What to do:
Would you copy each line of the records that includes the word "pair"?

(Saved entries)
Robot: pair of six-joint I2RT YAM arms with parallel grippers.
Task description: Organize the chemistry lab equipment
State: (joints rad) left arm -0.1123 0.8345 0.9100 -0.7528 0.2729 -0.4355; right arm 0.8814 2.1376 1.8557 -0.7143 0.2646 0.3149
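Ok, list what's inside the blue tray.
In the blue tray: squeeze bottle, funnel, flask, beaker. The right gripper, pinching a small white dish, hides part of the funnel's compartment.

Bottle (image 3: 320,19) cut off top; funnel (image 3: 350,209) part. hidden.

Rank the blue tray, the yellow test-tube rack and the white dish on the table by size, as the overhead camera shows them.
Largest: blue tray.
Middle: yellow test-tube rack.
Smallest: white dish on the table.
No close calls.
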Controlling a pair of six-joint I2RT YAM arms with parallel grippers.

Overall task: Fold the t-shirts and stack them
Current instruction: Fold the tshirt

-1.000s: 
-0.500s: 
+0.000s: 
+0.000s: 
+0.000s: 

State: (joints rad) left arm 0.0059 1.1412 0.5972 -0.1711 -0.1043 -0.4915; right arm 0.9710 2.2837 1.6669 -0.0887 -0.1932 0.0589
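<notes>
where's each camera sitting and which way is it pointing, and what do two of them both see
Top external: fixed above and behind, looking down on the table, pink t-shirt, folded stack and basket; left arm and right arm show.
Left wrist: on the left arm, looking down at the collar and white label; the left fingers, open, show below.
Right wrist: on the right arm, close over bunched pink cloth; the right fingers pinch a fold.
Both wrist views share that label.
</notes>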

Exercise answer:
Robot: pair of six-joint I2RT YAM arms with parallel grippers.
Controlling a pair of six-joint I2RT YAM arms with parallel grippers.

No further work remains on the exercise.